Part of the grieving process was complicated because part of me didn’t feel I should be grieving at all. I didn’t even realize I felt that way until my husband pointed it out. I wasn’t sure I should publish a blog post on the subject at all, so I let him read it first. The first thing he said after he finished gave voice to an idea, a resentment that had been clanging around in my head ever since my OB gave us the terrible news.

“One of the biggest injustices,” he said, “is how women are expected to grieve miscarriages alone, quickly and in secret.”

A girlfriend pointed out that this attitude toward miscarriages – that they don’t represent a “real” loss – may actually contribute to the abortion culture. “Think about it,” she said. “If you’re not supposed to grieve the loss of this baby, one that you wanted, just because it was very tiny and hadn’t been born yet, then why should we grieve the loss of a baby who’s been aborted?”
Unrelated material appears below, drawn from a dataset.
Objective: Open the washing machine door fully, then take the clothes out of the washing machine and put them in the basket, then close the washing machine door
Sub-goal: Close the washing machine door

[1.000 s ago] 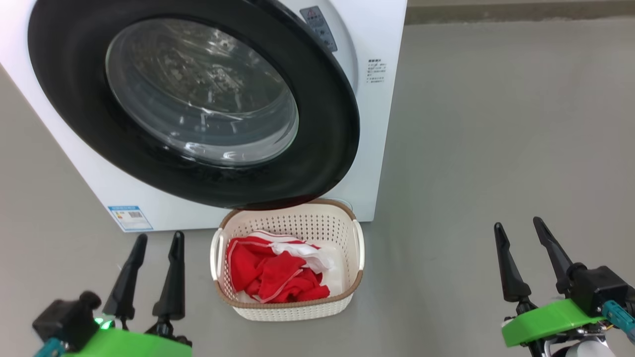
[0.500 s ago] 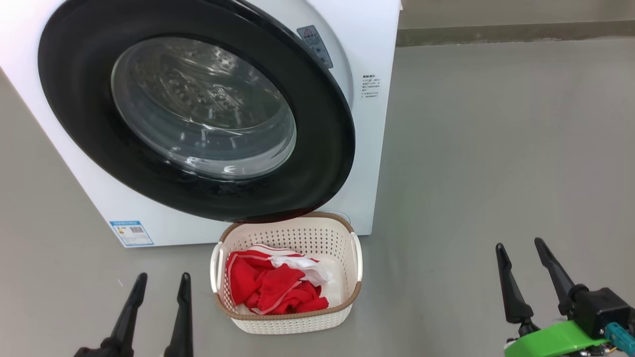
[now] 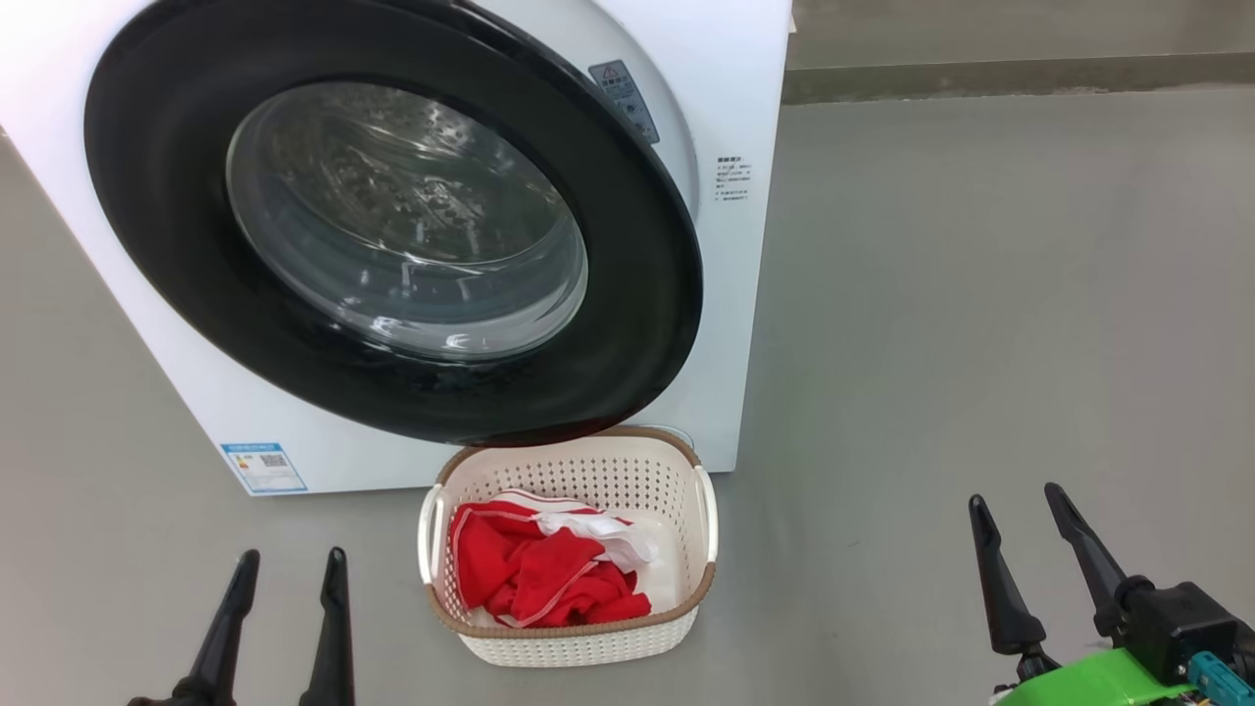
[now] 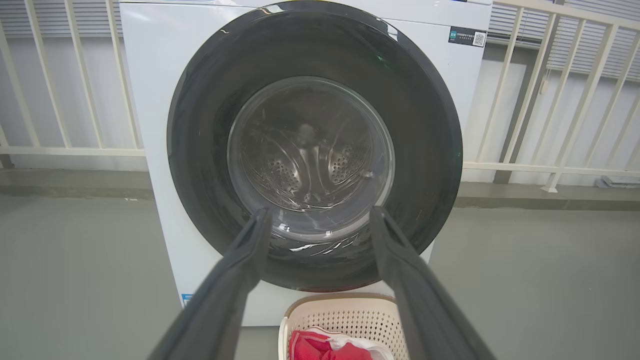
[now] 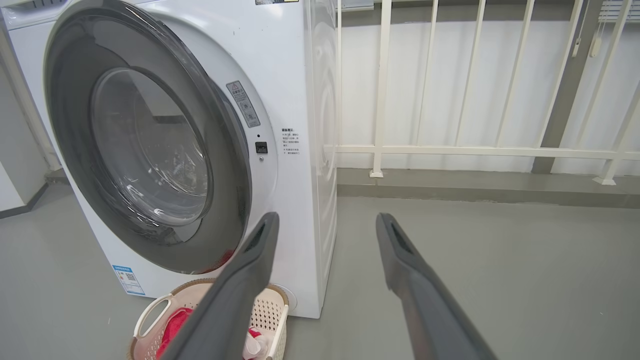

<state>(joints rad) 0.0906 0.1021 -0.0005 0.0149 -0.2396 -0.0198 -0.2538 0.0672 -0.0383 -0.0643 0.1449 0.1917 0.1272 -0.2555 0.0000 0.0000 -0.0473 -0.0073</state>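
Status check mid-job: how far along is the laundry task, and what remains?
Done: the clothes lie in the basket; no red shows through the glass of the washing machine door. In hand: nothing; left gripper and right gripper are open and empty. Left: the door looks ajar in the right wrist view, its latch edge off the washing machine, so push it shut.

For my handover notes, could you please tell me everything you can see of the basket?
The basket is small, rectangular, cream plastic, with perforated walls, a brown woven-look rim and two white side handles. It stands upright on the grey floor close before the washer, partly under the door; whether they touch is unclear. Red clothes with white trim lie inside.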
She’s absolutely right – a life is a life, after all, even if we weren’t aware of this particular life for very long. Our baby, small though it may have been, is a member of our family and deserves for its parents and sister to grieve the loss of its earthly life. We know we will meet our babies again someday, and on that day, we’ll sing and dance and rejoice. But the knowledge of their heavenly lives doesn’t lessen the sting of their earthly deaths for us…at least, not yet.

It was my husband who insisted that I meet with our pastor, Fr. Peter Mangum of the Cathedral of St. John Berchmans, to talk about our loss. Blake went with me, and neither of us could scarcely have imagined the comfort and wisdom Fr. Peter would impart to us. It should have come as no surprise to us that Mother Church would have a blessing and ritual specifically for parents who have suffered a miscarriage. (Find the full text of the blessing here under the category of Blessings: www.catholicculture.org/culture/liturgicalyear/prayers). If you or a Catholic couple you know has suffered in this way, I cannot urge you strongly enough to seek the counsel of your pastor.

As for Blake and me, we are sure once more that God wants us to increase our family and thus His kingdom. The only question, really, is how our children will get to us – will we give birth to them? Will we adopt them? Will we foster them? At this point, we have no earthly idea. The only thing we know for sure is that God will show us the way.